General information
- Type: Biology Research Centre
- Location: Lower Langford, North Somerset, BS18 7DY
- Coordinates: 51°20′42″N 2°46′48″W﻿ / ﻿51.345°N 2.78°W
- Elevation: 30 m (98 ft)
- Current tenants: Vacated
- Construction started: 1964
- Completed: November 1967
- Inaugurated: 19 April 1968
- Client: Meat and Livestock Commission

Design and construction
- Architects: Oatley & Brentnall
- Main contractor: Holland, Hannen & Cubitts

= Meat Research Institute =

The Meat Research Institute was a research institute in North Somerset. It was founded in 1967 to provide research for the British meat industry.

==History==
In the late 1950s there was a need in the UK for a meat research institute, but no further plans. In March 1962 there was a meeting with thirty one meat producers and representatives from the government and it was decided to build a meat research institute, costing around £500,000 and annual running costs of around £100,000. The first director was appointed in February 1963, before the building construction had begun, who came from the Low Temperature Research Station in Cambridge. It was decided to put the research institute next to the veterinary school. Planning permission for the site was issued in May 1963.
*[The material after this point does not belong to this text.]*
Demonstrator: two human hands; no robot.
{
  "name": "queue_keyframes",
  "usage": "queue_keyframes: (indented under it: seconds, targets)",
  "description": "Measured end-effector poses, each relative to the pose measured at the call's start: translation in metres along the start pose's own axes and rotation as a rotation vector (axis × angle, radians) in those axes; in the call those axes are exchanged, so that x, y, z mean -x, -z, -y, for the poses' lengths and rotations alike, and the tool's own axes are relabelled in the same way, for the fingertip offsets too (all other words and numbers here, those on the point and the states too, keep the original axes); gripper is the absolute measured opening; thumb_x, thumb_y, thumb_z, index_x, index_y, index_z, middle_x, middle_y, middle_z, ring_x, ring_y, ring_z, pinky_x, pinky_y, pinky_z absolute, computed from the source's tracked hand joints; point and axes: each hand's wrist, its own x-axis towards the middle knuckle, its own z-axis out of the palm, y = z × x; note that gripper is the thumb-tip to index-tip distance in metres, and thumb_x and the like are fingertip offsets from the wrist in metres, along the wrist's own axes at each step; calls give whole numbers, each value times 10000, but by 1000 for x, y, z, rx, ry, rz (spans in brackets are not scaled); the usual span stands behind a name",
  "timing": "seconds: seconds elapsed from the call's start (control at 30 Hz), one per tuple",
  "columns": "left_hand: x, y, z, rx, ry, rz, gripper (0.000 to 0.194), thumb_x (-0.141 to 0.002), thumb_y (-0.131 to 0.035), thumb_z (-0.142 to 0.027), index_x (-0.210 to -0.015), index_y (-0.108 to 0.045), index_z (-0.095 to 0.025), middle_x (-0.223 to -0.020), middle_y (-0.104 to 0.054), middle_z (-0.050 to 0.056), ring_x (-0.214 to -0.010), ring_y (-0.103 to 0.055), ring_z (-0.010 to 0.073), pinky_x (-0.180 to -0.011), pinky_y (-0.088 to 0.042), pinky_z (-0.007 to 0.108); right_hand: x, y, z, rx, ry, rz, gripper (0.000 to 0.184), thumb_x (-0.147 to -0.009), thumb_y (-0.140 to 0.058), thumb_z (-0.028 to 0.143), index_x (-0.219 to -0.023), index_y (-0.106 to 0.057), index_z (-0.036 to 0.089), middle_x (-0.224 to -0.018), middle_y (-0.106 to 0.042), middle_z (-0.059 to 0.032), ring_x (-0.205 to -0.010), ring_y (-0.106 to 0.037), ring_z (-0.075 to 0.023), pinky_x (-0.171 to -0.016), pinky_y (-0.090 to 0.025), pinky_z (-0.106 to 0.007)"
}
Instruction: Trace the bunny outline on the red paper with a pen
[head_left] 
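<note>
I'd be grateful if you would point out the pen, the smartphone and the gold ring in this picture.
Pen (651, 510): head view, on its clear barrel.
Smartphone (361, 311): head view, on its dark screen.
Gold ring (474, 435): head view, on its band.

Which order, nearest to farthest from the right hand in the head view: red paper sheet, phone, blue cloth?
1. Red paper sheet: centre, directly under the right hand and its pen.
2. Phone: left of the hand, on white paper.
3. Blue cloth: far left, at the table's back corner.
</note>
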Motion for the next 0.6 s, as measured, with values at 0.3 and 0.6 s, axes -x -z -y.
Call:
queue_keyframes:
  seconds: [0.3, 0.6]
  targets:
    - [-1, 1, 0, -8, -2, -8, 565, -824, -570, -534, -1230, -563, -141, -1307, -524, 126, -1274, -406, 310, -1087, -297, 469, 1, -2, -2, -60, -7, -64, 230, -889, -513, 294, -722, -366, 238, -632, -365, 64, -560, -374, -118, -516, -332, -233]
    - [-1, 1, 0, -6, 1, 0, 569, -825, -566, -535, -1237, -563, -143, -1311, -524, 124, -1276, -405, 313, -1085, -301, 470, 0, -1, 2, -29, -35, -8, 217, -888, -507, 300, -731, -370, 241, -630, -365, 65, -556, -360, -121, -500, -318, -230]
To pay for the cost of the institute, the government put a levy on livestock, later administered by the Meat and Livestock Commission. In October 1966, a new £1m Food Research Institute was announced to be built at Norwich, similarly next to the university. The institute in Somerset was hoped to open in the autumn of 1967. In November 1967 staff moved in.

The Queen, with the Duke of Northumberland and Henry Somerset, 10th Duke of Beaufort, officially opened the new institute on 19 April 1968, also opening new buildings of the veterinary school next door. Buglers played The Roast Beef of Old England.

It became part of the IFR in Norfolk in 1985, when merged with the National Institute for Research in Dairying, which is now the Quadram Institute Bioscience. In 1990 the government decided to stop funding to the research institute, and the research institute closed in December 1990.

==Structure==
It was at Lower Langford in North Somerset. It was situated next to the Langford House School of Veterinary Science, on the B3133 (for Congresbury), north of the A38.